I just knew that carbon dioxide snow would become a commercial commodity one day.
Good on Ya Oregon; you and old Brownie from Nyew Orleens; would make a great team !
kadaka asked:
Sounds like a blocked vent.
David Larsen said:
I believe they have been doing this in Finland since the ’80s or so. Picture a really long greenhouse with a conveyor belt and hydroponics. Plant seeds at one end, pick vegetables at the other.
george e smith says:
Pielke Jr has a story at his blog that looks at the possibility of recycling co2 into liquid methanol.
It isn’t really recycling. It is a complex method of wasting energy.
Sounds great to me. I wonder if it is competitive with recycling H2O into methanol.
The process referred to uses H20, and copius amounts of energy, along with Co2 to produce methanol.
If we work it right, we could have a closed system containing just water and dry ice, turning them into methanol which we can burn to replenish the H2O and CO2 feedstocks.

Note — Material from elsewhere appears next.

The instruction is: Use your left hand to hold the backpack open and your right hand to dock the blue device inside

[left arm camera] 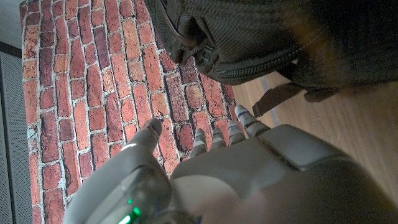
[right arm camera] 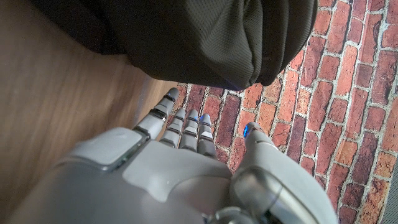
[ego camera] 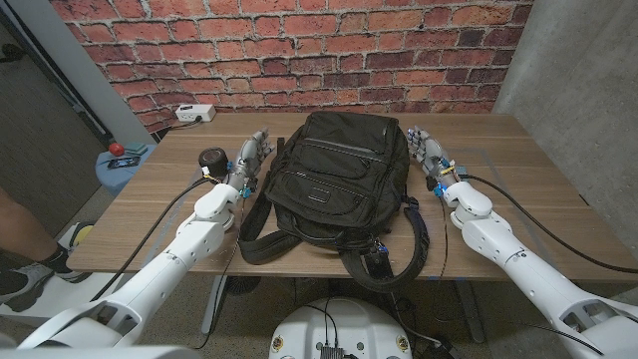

Nope. It would need to be an open system, where you pump in more energy than you hope to take out. See Laws of Thermodynamics, #1.
michaeljmcfadden wrote:
> After all, it’s worse than plutonium you realize. Plutonium has a half-life. We can store it up for
> a little while and then it becomes safe and we can let it out. But carbon dioxide will retain its
> deadliness for all of eternity!
>
> SOMETHING MUST BE DONE!
If only there were some way to compress the carbon dioxide and all of those toxic materials into a solid form that could then be buried. Little black lumps of material that could be stored under mountaintops. Drat! Nothing’s coming to mind.